__ACTION ITEM__
Transcribe the full listing word for word, leaving nothing out.

__INFORMATION PROVIDED__
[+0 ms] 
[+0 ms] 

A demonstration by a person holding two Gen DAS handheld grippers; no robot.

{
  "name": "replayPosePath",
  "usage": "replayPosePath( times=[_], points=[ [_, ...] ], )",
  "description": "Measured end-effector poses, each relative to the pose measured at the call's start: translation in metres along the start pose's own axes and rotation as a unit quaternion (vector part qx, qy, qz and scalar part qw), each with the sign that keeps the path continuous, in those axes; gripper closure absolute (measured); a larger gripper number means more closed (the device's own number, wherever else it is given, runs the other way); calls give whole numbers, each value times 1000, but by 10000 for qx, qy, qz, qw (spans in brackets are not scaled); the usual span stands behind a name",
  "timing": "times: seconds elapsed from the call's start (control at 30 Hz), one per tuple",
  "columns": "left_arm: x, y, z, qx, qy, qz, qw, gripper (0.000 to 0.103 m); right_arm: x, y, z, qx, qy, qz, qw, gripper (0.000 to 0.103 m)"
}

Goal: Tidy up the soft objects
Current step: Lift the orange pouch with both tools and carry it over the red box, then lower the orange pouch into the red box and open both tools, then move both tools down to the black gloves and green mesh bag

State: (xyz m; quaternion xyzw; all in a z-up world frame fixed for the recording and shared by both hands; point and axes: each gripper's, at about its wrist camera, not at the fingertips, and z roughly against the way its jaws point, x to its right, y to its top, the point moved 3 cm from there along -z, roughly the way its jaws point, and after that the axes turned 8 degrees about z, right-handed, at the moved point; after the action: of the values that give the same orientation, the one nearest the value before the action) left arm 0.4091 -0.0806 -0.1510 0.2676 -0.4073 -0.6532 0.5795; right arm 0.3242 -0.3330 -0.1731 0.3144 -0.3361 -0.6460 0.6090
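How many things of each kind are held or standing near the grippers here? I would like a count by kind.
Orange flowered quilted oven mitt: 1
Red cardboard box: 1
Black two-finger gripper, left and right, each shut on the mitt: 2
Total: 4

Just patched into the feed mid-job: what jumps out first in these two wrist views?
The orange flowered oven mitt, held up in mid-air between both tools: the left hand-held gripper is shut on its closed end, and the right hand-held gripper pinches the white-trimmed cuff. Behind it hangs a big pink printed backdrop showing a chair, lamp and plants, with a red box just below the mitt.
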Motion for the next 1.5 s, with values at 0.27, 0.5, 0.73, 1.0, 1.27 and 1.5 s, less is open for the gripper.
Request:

__ANSWER AREA__
[+0 ms] 
[+0 ms] 

A demonstration by a person holding two Gen DAS handheld grippers; no robot.

{
  "name": "replayPosePath",
  "usage": "replayPosePath( times=[_], points=[ [_, ...] ], )",
  "description": "Measured end-effector poses, each relative to the pose measured at the call's start: translation in metres along the start pose's own axes and rotation as a unit quaternion (vector part qx, qy, qz and scalar part qw), each with the sign that keeps the path continuous, in those axes; gripper closure absolute (measured); a larger gripper number means more closed (the device's own number, wherever else it is given, runs the other way); calls give whole numbers, each value times 1000, but by 10000 for qx, qy, qz, qw (spans in brackets are not scaled); the usual span stands behind a name",
  "timing": "times: seconds elapsed from the call's start (control at 30 Hz), one per tuple",
  "columns": "left_arm: x, y, z, qx, qy, qz, qw, gripper (0.000 to 0.103 m); right_arm: x, y, z, qx, qy, qz, qw, gripper (0.000 to 0.103 m)"
}

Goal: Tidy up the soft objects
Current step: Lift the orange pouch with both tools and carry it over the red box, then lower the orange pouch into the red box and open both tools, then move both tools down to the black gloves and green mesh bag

State: (xyz m; quaternion xyzw; all in a z-up world frame fixed for the recording and shared by both hands; point and axes: each gripper's, at about its wrist camera, not at the fingertips, and z roughly against the way its jaws point, x to its right, y to its top, the point moved 3 cm from there along -z, roughly the way its jaws point, and after that the axes turned 8 degrees about z, right-handed, at the moved point; after the action: of the values that give the same orientation, the one nearest the value before the action) left arm 0.4091 -0.0806 -0.1510 0.2676 -0.4073 -0.6532 0.5795; right arm 0.3242 -0.3330 -0.1731 0.3144 -0.3361 -0.6460 0.6090
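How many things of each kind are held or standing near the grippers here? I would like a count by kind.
Orange flowered quilted oven mitt: 1
Red cardboard box: 1
Black two-finger gripper, left and right, each shut on the mitt: 2
Total: 4

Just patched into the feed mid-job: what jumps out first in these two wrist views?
The orange flowered oven mitt, held up in mid-air between both tools: the left hand-held gripper is shut on its closed end, and the right hand-held gripper pinches the white-trimmed cuff. Behind it hangs a big pink printed backdrop showing a chair, lamp and plants, with a red box just below the mitt.
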Motion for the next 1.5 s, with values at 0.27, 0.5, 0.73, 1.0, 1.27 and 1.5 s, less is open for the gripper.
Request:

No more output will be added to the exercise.